EXERCISE AIM
Find every line with the string "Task" in the material below and copy it.
_ _ _ _ _ _ _
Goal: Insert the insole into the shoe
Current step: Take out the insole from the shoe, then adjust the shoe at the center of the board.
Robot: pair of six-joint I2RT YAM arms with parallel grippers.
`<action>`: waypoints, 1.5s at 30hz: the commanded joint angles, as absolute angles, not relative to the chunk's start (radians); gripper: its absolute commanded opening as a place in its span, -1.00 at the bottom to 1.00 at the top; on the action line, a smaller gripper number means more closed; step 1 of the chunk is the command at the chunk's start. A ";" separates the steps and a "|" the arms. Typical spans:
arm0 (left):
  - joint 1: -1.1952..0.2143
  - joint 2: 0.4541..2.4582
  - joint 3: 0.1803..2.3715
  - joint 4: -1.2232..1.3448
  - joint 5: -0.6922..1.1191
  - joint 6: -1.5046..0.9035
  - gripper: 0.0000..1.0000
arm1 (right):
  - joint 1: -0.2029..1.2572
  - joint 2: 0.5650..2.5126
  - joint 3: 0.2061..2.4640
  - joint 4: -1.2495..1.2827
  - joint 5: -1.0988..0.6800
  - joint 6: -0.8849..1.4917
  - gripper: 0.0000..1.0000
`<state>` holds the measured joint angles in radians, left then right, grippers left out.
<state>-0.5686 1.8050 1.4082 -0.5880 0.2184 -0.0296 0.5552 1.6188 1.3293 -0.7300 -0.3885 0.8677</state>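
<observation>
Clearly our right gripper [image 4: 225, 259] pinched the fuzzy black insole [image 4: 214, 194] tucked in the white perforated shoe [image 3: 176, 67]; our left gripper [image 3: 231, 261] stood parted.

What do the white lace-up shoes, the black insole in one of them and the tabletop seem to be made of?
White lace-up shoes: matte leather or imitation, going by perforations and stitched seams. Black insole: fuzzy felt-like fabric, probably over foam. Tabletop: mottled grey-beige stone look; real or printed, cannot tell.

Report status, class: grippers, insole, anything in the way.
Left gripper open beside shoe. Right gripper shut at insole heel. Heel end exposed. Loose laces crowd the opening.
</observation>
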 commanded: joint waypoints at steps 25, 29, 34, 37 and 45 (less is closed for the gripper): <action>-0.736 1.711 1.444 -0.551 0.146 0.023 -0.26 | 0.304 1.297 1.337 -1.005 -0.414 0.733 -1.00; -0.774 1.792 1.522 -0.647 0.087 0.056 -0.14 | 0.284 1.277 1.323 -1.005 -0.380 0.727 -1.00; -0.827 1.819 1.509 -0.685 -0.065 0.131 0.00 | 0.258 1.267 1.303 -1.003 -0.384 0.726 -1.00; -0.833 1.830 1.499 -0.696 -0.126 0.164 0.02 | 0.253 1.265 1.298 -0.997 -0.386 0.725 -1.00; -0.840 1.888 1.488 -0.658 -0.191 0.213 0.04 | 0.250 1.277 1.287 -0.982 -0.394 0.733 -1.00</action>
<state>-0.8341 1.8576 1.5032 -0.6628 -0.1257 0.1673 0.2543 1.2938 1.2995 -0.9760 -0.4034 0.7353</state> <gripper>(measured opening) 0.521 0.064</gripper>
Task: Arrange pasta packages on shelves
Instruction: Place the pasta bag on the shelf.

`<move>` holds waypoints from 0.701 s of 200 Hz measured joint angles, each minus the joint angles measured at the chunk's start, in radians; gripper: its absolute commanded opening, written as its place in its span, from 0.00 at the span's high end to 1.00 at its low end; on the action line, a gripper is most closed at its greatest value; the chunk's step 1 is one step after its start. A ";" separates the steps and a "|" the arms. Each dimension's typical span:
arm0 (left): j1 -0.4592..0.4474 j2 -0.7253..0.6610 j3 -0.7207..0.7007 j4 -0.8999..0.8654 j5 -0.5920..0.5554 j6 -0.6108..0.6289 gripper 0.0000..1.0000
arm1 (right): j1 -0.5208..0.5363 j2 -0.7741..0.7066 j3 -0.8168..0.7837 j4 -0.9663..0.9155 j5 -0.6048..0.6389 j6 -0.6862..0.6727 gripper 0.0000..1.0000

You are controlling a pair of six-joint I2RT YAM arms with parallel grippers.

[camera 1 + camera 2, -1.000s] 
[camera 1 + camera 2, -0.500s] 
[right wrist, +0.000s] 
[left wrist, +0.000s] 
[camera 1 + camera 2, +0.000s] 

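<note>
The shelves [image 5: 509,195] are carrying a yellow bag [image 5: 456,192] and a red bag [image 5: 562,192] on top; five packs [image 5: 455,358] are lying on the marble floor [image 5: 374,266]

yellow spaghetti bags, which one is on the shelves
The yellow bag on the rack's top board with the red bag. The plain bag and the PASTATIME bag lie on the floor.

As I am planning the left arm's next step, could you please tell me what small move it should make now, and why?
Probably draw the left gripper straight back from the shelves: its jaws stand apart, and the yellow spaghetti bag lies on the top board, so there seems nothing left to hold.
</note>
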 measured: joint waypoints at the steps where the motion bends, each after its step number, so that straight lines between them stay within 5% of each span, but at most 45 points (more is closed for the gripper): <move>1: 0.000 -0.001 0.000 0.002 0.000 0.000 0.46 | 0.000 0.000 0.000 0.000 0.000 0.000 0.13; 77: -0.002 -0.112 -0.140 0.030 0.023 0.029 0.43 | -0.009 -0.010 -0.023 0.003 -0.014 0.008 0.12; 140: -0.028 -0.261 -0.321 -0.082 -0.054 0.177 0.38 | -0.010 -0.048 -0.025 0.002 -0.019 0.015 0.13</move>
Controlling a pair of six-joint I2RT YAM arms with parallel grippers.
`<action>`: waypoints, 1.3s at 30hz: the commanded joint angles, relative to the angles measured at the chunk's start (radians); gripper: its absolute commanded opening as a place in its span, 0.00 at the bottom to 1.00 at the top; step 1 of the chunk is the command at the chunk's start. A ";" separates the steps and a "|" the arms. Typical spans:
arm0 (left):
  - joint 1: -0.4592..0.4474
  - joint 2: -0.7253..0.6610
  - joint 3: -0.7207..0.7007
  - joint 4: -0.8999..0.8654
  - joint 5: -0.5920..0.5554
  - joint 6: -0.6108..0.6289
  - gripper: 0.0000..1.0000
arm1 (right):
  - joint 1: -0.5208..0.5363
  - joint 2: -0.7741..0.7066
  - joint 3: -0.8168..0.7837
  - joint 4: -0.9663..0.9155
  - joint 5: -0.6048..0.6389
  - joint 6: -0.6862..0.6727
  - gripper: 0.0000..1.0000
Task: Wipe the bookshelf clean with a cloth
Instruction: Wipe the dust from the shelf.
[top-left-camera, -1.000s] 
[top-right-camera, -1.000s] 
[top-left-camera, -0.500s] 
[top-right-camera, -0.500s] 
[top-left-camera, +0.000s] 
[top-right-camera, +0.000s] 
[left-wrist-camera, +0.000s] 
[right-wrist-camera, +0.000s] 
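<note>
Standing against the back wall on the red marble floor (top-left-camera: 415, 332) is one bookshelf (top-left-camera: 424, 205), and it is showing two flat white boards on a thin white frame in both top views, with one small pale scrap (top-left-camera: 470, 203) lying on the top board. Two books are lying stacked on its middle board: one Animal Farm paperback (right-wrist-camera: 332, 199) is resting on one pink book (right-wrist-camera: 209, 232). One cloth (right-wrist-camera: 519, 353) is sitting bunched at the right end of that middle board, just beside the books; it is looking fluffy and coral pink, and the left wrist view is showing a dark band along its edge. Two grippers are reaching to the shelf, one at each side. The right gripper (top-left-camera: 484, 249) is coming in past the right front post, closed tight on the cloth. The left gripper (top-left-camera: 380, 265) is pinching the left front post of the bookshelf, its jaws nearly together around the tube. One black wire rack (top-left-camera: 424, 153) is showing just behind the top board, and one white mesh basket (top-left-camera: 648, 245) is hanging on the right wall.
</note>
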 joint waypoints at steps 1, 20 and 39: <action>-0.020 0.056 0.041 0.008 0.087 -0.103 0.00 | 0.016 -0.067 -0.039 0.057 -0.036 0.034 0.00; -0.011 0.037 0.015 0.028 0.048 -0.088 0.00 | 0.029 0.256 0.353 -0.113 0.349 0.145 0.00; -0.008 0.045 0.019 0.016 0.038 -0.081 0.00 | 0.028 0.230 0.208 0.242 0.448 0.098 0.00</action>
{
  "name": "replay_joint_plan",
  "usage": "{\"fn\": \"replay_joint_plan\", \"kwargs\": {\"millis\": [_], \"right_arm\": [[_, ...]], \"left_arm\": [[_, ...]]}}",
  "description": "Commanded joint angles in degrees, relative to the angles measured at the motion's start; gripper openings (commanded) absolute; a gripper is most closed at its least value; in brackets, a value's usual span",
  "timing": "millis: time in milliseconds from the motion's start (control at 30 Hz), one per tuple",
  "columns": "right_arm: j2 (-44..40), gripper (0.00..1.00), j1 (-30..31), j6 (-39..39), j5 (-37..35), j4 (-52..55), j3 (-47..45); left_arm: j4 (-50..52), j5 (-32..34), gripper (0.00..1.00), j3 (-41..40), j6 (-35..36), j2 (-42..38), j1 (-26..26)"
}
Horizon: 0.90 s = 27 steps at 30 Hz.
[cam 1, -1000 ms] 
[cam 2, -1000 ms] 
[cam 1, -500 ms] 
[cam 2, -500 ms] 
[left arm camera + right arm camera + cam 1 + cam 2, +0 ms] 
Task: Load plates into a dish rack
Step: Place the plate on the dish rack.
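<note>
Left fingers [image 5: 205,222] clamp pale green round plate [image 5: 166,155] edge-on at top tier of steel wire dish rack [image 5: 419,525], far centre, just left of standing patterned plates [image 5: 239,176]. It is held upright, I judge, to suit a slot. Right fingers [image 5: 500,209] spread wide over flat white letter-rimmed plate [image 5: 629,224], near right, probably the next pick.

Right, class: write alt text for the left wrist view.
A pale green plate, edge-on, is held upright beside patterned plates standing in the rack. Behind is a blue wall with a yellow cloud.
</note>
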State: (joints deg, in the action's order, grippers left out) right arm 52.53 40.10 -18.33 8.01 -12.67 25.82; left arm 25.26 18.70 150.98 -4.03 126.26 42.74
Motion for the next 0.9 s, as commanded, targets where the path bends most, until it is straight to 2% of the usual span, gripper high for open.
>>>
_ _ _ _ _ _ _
ANSWER FOR THIS EXERCISE
Task: Arrange pasta packages on shelves
Task: Wipe the bookshelf clean with a cloth
Task: Load plates into a dish rack

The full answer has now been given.